The debate (similar to another one Keenan and Yoest had last month over Texas’s controversial ultrasound law) was essentially about the necessity of anti-abortion laws that AUL crafts and supports versus the politics of these laws.

Yoest argued that ultrasounds are the “gold standard of medical care prior to an abortion.”

“Look, the chairman of the Americans United For Life’s board is an OB-GYN,” she said. “Our attorneys have been working on this bill, and so I can tell you exactly what it’s all about. Ultrasounds are the gold standard for protecting women’s health. You need to have an ultrasound prior to an abortion in order to determine the gestational age of the baby. You need to know where the baby is located.”

When challenging mandatory ultrasound laws, Planned Parenthood and other abortion providers have often argued that ultrasounds are standard protocol, used before or during the abortion when recommended by the physician, and available if the patient requests it. Where abortion providers and abortion-rights advocates objected to the Virginia bill was that the legislative language mandated a trans-vaginal ultrasound in instances where they might not be required based on medical necessity.

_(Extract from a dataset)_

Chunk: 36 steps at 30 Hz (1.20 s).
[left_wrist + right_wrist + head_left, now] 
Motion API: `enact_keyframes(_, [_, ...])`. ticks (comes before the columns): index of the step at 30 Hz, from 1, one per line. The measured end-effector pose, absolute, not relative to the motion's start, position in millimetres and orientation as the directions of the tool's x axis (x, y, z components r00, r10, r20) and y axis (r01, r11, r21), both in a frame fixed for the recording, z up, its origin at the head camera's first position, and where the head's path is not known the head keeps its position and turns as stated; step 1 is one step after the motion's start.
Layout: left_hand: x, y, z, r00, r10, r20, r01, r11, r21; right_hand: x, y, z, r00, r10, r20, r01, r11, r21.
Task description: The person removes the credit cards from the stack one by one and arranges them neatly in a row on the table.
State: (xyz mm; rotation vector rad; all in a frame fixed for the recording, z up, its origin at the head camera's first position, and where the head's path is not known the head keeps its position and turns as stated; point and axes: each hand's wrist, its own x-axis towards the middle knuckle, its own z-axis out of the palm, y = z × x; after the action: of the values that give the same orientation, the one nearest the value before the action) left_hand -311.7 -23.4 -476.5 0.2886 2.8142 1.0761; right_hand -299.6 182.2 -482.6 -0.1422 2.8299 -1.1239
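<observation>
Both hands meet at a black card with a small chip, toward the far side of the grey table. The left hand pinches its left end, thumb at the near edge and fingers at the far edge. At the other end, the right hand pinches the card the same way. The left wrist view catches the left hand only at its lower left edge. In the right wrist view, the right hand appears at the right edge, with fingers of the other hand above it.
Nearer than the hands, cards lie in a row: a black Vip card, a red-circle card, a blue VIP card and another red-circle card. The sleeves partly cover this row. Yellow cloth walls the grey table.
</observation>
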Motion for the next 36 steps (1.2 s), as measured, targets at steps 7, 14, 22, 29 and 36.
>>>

During the NewsHour discussion, Yoest contradicted her own argument that using legislation to require an ultrasound before an abortion was necessary to ensure that a woman receives an ultrasound before an abortion. Responding to host Judy Woodruff’s comment that Virginia Gov. Bob McDonnell himself believed the law mandated an invasive procedure, Yoest argued that abortion providers at Planned Parenthood already perform ultrasound scans before abortions.

“So then why do you need the state law?” Keenan asked?

Watch the full exchange:

Watch Va. Proposal Mandating Ultrasound Before Abortion Debated on PBS. See more from PBS NewsHour.

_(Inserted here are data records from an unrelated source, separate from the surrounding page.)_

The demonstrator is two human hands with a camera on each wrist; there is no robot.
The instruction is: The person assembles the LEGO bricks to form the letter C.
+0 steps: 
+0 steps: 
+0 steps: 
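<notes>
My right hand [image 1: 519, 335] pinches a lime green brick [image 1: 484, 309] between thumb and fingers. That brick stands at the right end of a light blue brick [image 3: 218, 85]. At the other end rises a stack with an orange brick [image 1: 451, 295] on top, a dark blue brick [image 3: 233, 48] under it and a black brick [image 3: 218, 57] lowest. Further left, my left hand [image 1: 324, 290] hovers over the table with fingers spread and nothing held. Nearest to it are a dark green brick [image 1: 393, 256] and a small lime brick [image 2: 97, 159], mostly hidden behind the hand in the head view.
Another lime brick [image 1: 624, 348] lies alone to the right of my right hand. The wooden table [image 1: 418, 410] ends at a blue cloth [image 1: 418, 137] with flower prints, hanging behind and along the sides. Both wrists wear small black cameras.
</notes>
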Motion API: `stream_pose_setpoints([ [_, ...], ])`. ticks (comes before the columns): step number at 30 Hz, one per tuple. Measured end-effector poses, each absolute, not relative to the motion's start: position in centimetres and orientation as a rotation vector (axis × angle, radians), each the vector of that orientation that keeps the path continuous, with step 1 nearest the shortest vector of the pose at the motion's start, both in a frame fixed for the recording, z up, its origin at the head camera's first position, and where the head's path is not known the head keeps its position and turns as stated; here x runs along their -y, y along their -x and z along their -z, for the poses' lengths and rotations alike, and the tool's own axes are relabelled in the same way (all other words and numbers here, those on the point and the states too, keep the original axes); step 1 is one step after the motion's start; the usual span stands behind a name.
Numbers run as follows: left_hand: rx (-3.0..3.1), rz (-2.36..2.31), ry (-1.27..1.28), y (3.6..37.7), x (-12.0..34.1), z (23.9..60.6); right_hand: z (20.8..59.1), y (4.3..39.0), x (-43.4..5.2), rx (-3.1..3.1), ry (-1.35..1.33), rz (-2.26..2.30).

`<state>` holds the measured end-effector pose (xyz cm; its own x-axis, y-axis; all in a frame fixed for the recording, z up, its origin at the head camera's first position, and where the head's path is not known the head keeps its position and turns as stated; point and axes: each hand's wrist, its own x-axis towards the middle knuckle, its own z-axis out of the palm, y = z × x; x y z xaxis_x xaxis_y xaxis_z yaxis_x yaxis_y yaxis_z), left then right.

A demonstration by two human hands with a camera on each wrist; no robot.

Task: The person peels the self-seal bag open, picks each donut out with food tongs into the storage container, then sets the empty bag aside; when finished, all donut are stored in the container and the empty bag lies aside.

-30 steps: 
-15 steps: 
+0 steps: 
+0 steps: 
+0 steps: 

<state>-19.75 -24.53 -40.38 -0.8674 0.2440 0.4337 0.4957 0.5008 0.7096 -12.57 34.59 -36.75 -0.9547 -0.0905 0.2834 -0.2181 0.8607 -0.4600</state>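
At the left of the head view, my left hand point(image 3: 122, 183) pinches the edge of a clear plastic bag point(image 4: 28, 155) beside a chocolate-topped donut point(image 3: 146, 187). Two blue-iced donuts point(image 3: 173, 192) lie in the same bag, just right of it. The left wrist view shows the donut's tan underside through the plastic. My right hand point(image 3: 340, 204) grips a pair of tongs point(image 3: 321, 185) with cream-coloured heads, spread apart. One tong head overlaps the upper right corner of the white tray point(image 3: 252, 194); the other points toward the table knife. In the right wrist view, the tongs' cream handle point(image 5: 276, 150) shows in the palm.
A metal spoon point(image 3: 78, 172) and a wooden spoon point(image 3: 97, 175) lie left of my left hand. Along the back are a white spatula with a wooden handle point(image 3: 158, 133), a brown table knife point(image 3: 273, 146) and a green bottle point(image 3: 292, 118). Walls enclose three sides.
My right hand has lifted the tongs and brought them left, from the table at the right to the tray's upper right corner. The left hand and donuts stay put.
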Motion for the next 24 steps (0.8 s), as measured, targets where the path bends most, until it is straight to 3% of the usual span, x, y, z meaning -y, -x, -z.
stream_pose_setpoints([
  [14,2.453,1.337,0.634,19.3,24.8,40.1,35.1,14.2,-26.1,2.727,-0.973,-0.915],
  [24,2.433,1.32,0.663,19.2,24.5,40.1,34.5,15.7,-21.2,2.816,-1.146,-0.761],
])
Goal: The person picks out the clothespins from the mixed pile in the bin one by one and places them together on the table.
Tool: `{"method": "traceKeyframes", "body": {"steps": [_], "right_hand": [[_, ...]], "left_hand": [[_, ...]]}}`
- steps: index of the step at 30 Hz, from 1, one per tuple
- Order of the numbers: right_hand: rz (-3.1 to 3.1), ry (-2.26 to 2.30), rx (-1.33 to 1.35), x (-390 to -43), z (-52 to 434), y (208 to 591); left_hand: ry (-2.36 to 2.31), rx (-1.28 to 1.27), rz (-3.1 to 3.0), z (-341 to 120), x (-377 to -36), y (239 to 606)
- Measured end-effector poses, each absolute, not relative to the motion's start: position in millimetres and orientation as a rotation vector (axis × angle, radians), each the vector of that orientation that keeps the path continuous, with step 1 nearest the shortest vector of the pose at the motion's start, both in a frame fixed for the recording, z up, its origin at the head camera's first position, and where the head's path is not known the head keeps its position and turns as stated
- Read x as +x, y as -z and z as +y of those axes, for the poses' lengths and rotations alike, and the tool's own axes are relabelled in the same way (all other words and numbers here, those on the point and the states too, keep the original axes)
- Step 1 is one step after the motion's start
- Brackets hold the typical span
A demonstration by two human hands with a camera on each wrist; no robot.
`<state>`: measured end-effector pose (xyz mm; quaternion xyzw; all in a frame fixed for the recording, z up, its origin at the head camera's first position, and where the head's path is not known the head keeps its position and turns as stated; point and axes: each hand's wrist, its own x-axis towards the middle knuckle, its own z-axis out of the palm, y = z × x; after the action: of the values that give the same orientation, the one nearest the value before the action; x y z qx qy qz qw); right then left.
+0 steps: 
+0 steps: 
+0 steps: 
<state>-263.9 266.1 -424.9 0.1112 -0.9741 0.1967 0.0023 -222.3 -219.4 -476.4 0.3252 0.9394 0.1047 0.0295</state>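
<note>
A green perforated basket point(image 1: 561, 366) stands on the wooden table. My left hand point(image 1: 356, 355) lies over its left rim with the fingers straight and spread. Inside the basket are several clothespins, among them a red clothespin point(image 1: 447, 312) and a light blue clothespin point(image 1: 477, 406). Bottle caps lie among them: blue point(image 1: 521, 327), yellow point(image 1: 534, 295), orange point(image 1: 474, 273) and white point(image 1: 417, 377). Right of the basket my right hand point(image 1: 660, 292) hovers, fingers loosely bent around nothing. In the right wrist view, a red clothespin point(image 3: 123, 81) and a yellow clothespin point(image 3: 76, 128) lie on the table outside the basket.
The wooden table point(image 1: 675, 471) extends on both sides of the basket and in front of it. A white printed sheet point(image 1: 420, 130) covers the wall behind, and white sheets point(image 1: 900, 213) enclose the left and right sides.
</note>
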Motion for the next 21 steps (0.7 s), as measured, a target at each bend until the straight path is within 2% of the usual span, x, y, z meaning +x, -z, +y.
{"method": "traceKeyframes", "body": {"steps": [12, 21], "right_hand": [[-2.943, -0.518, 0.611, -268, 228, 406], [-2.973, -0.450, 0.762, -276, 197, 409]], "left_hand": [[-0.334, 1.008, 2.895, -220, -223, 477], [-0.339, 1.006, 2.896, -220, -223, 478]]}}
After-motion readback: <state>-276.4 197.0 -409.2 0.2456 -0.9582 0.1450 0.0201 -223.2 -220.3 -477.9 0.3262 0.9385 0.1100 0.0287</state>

But beyond Virginia’s law, Woodruff wanted to know if AUL’s model legislation generally is part of a coordinated effort to restrict abortion access across America.

“What is the goal of these state-by-state efforts, Charmaine Yoest?” she asked. “Is it to get as close as possible to practically overturn Roe vs. Wade? What would you say is the goal?”

“I think it’s responding to the fact that the majority of the American people say that they’re pro-life,” Yoest said. “And there’s a huge consensus in this country on commonsense regulations on abortion like sonograms. Sonogram laws are – in 22 states have passed because the American people think this is commonsense things that we can all agree on no matter what your opinion on abortion is. Informed consent, parental consent, these are things that the American people do agree on.”

Garrow told TAI that AUL’s legislative strategy is effective because of its subtlety. Together, all of these model laws make abortion increasingly more and more restrictive, leading up to, as AUL’s Charmaine Yoest has admitted, “the ultimate reversal of Roe v. Wade.” But unlike proposed “personhood” laws — which would define life at conception, effectively criminalizing abortion and potentially some forms of birth control and fertility treatments — laws banning late-term abortion and regulating abortion clinics are less controversial and thus more likely to win support by the public and by lawmakers.

Referring to AUL senior counsel Clarke Forsythe and James Bopp, Jr., another prominent anti-abortion attorney, Garrow said, “They are very politically astute and adept at focusing on margins and keeping the super-ultra crazies boxed out.”

“But I’m a little surprised that they would show their hand quite so publicly,” he added, referring to AUL’s public release of its model laws. “I would think they would want to make them seem homegrown rather than farmed out from D.C.”